Message withdrawn at poster's request.

TomArchersSausage Fri 22-Feb-13 11:23:22

If it is an Ofsted thing then it's not a reflection on the school's abilities, it's the parents who have done the workhmm

Loa Fri 22-Feb-13 11:25:57

We tried making them for first few years - but it is just easier and less likely to go wrong if we just buy them.

They got very frequent at one point and I think someone must have approached the school - because next year they went right down to one.

They are slowly creeping up again – with 3 DC it gets expensive.


willyoulistentome Fri 22-Feb-13 11:30:19

lisad123everybodydancenow - I completely agree. My eldest has recently diagnosed AS. He HATES dresing up and looking different. He finds the whole day really difficult when everything is out of the usual. When discussing his issues with the HT, I could see it suddenly dawn on her that not everyone wouldn find it fun to dress up.

SummerRainIsADistantMemory Fri 22-Feb-13 11:31:02

Our school only do two a year... Hallowe'en and their action day for whichever green flag their going for that year.

Loads of us make costumes but it doesn't matter either way... The principal always puts the word out not to go to too much trouble.

Ds1 won the prize for his class last week dressed as a diver: two water bottles taped together, painted black with an oxygen gauge (drawn on paper) stuck on. Tubing connecting to SN old fireman mask they got with a playset years ago. Two red flippers made of cardboard and duct taped to his old clogs. Dds leggings and a plain black top. Cost me €2 for the 'tubing' but it's twisty plant wire and there's loads left in the pack so that will get used.

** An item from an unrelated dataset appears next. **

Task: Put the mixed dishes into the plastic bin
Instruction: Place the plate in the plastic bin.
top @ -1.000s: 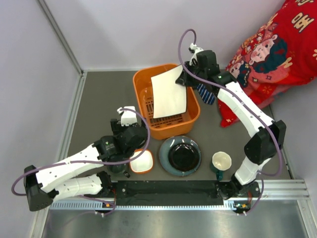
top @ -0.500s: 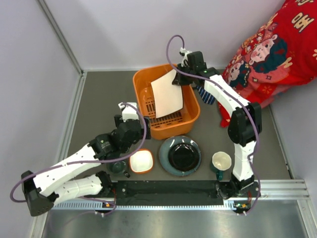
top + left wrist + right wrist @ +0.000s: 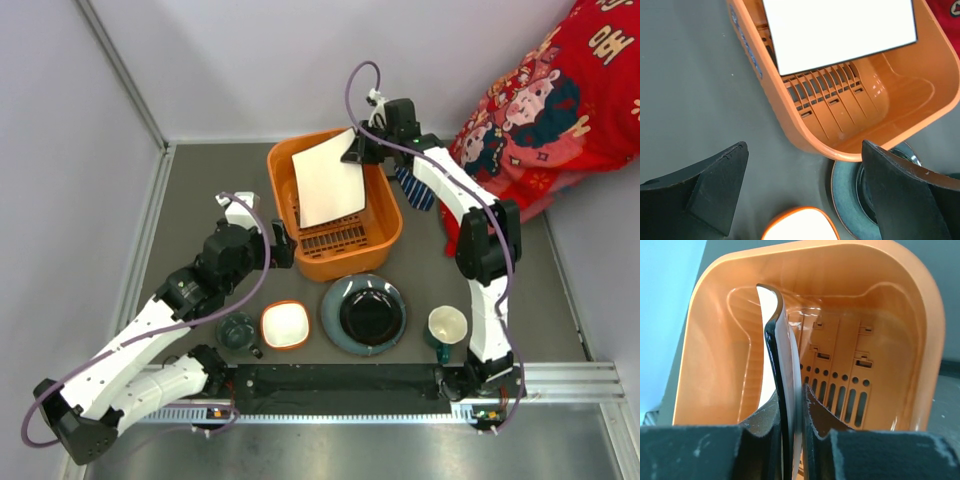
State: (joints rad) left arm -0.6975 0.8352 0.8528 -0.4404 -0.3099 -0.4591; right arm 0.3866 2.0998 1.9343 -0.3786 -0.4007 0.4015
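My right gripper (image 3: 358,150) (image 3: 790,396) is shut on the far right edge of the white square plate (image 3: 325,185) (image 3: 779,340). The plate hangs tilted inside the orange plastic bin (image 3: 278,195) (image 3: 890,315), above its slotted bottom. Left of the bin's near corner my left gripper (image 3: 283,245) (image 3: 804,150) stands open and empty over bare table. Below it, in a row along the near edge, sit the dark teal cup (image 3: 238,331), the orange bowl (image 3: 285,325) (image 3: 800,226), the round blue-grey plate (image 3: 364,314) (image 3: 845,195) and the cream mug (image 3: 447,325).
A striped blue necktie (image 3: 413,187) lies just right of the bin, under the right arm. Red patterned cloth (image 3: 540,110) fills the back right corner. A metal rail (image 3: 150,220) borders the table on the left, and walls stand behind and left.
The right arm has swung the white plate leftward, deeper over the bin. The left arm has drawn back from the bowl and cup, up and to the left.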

The kids were so excited by it and had a brilliant day.

I'd be annoyed if it were more often or we were expected to pay but as it stands I think they're a nice idea.

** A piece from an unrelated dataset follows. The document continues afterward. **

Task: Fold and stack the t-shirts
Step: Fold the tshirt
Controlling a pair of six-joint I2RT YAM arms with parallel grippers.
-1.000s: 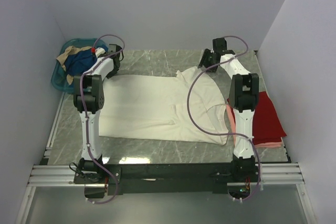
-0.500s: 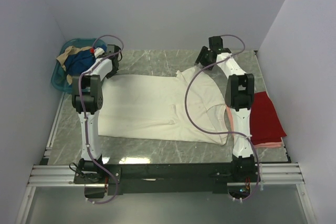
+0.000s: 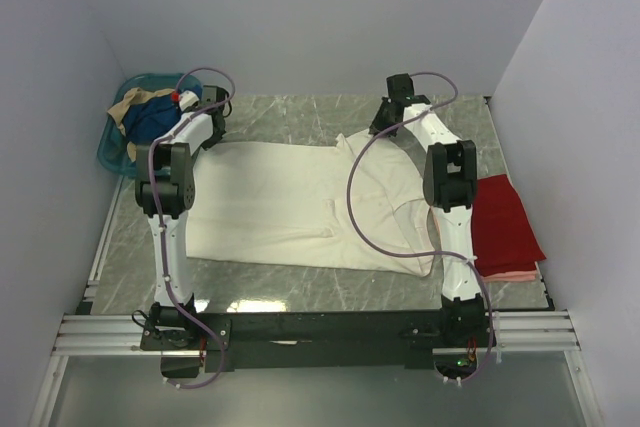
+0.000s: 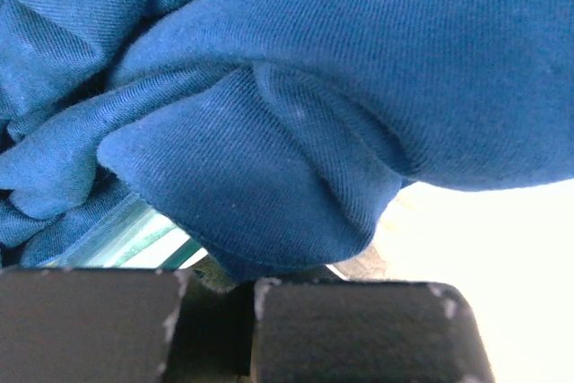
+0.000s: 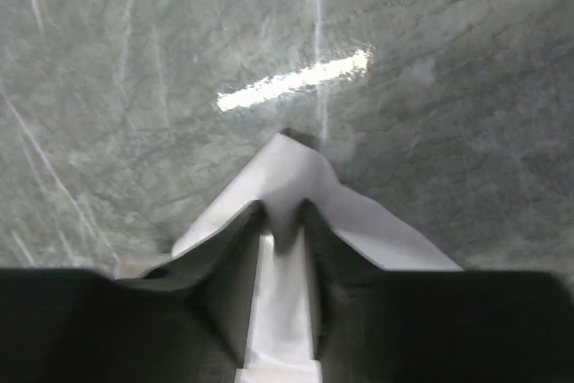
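Right fingers (image 5: 238, 257) shifted left, pinching cream tee (image 3: 290, 202).

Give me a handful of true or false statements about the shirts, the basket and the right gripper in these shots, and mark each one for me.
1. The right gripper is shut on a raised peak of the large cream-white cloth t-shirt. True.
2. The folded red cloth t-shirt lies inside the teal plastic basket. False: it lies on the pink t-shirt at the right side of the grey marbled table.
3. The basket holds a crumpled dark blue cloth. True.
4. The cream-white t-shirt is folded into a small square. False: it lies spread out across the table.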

Meglet Fri 22-Feb-13 11:37:30


We get about a weeks notice. It's a mad rush trying to fit costume hunting in around work. I could tolerate it if we knew weeks in advance as I'd have time to scour the charity shops and put together something cheap, last time I just bought brand new fancy dress - for one wear angry.

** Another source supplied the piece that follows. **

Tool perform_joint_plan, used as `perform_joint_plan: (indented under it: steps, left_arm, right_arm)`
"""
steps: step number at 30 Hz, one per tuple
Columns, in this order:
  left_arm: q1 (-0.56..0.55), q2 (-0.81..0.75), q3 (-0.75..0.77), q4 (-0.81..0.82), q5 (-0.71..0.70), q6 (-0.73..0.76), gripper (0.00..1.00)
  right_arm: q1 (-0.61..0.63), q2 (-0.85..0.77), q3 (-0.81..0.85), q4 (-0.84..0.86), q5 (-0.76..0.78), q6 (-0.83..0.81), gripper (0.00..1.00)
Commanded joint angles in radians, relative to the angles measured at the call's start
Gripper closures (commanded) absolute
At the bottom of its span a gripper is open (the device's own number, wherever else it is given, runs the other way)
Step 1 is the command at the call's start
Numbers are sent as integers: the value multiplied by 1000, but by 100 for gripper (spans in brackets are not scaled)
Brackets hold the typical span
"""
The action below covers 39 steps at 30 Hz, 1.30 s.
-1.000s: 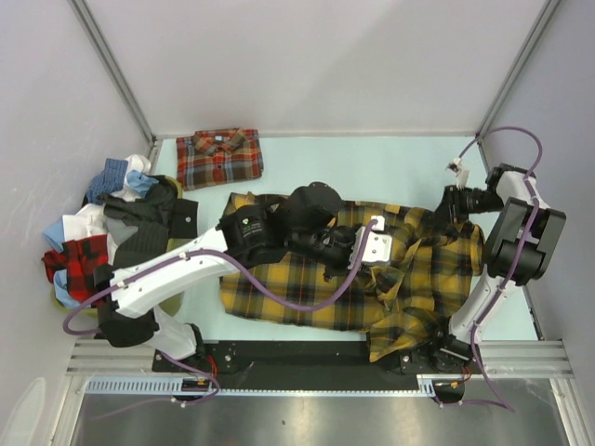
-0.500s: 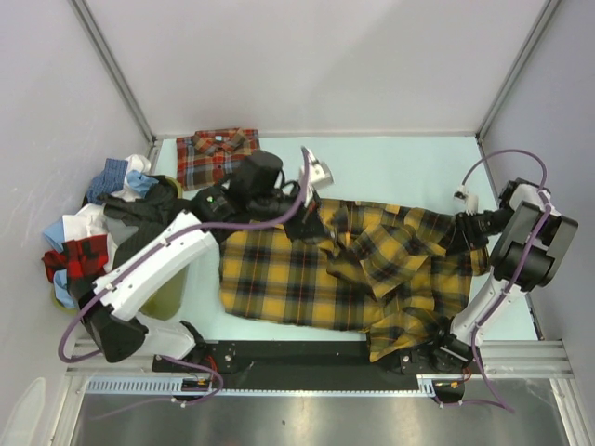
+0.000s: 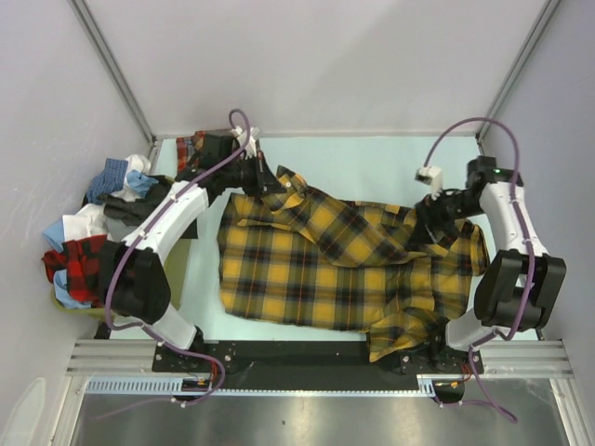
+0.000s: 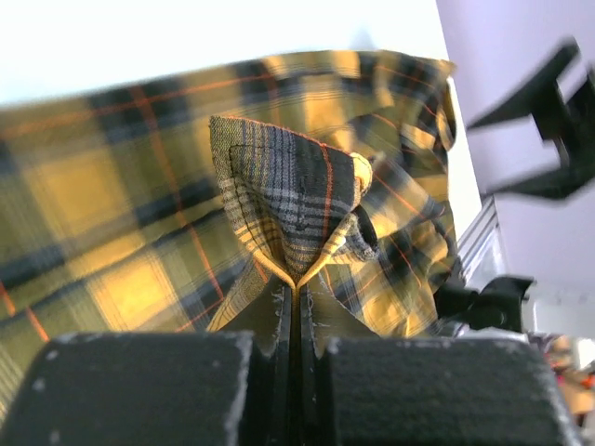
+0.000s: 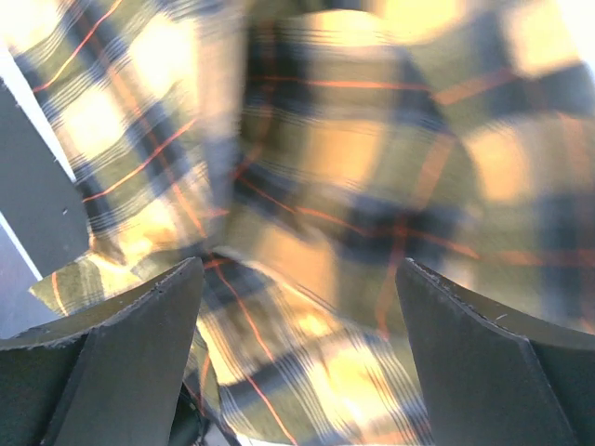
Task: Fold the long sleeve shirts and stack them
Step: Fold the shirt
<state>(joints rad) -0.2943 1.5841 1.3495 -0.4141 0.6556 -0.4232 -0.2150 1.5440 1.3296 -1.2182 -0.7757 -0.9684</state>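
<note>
The yellow-and-black long sleeve shirt (image 3: 307, 269) lies spread across the middle of the table. My left gripper (image 3: 267, 182) is shut on a fold of it near the shirt's back left corner and holds it off the table. In the left wrist view the jaws (image 4: 296, 290) pinch the plaid cloth (image 4: 297, 195), which stands up in a peak. My right gripper (image 3: 429, 223) hovers open over the shirt's bunched right side. Its fingers (image 5: 121, 344) stand wide apart with blurred plaid cloth (image 5: 335, 186) below them. The folded red-orange shirt (image 3: 189, 149) lies at the back left, mostly hidden by my left arm.
A heap of mixed clothes (image 3: 88, 232) lies along the left wall. The shirt's lower right part hangs over the front rail (image 3: 400, 344). Grey walls enclose the pale table (image 3: 372, 158) on three sides.
My left gripper has swung from the shirt's middle to the back left, dragging cloth with it. The right gripper has opened, let go of the shirt's right edge and moved inward over it.
</note>
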Motion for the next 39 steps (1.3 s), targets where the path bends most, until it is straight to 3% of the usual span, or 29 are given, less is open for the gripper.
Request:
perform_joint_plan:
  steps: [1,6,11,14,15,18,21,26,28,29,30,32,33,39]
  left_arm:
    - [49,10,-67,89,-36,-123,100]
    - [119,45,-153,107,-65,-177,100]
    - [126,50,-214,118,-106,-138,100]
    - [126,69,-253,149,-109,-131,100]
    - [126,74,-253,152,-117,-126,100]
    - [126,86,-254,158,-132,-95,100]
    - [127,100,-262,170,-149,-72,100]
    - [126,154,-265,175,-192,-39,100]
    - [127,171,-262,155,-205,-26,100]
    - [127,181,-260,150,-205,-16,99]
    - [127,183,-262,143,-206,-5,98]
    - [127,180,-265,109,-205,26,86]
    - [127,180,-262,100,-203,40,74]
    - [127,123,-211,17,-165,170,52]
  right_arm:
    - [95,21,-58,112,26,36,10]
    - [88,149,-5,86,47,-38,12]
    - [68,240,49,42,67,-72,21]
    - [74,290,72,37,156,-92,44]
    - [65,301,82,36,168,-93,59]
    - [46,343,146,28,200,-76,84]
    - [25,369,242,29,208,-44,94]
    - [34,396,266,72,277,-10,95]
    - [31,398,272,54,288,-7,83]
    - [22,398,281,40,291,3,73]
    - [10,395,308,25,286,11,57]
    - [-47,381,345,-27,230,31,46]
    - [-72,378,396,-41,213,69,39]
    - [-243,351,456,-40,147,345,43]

willyoulistentome Fri 22-Feb-13 11:38:47

SummerRainIsADistantMemory - ha snap! My DS2 (who does NOT have AS and who DOES love dressing up) also went to school dressed as a deep sea diver for the "come dressed for the job you want to do when you grow up" day. He had a wet suit and mask and flippers anyway - I also did the water bottles on the back thing with an old inner tube attached to something for the mouth piece. He also got a prize - he even went to assembly in his real flippers!!!

I did have a moment of thinking " the flippers in assembly will serve them bloody well right for yet another dressup day!!"

steppemum Fri 22-Feb-13 11:39:03

That sounds great summer, trouble is, for lots of them you can't make something that easily.

I like things like for jubilee they all went in in red white and blue - plenty of flexibility there.
But victorians? Pretty hard to do without sewing or buying something.

Chelvis Fri 22-Feb-13 11:46:03

Seriously, the teachers don't always like these much either .... there's always someone in every primary staff room who loves them and if, God forbid, it's the head or deputy head, that's why you end up with 19 (!!!!) of them. They encourage distraction and competition in the children and when you have so much curricululum material to get through, these theme days are a real hassle.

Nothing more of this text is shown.